> **WHAT IS REQUIRED**
Report the number of lines in the data below where the string "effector" shows up, and only that number.

> **AVAILABLE DATA**
• • • • •
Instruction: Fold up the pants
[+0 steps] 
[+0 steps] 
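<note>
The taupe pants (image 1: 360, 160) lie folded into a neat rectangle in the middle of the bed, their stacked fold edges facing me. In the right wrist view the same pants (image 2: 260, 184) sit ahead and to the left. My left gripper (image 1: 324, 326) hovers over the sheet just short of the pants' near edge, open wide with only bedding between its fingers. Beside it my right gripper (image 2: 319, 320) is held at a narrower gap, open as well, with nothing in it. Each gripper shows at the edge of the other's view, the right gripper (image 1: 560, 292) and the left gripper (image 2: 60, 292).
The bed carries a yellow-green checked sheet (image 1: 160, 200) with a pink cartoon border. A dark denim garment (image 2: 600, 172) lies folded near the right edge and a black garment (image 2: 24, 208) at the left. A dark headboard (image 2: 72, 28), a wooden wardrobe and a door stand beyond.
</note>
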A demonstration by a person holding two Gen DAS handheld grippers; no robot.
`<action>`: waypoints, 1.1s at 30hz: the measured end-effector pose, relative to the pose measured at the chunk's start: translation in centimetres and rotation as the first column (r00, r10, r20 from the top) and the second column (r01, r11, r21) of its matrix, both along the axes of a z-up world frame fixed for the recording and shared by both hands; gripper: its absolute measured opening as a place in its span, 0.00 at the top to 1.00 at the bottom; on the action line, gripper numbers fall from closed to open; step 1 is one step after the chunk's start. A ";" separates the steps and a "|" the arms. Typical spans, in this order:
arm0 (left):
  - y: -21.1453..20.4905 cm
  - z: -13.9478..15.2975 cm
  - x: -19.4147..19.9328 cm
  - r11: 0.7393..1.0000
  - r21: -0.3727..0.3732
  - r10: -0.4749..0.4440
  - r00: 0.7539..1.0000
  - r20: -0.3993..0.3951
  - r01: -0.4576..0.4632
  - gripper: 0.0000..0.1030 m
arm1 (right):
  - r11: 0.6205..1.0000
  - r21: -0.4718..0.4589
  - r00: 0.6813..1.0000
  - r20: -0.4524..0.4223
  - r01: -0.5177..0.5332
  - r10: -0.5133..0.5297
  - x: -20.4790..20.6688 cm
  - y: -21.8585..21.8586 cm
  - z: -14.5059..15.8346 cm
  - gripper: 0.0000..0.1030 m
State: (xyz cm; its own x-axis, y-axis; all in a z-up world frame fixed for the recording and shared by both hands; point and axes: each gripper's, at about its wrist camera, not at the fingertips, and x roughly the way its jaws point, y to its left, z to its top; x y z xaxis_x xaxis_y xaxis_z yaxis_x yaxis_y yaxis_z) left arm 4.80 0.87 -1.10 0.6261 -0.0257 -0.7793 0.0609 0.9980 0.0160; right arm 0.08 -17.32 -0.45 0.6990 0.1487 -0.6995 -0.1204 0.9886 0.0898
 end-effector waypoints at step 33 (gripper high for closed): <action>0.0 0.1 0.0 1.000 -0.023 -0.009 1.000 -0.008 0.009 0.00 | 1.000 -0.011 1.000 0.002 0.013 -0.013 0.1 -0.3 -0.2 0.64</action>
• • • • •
> **ANSWER TO THIS TASK**
2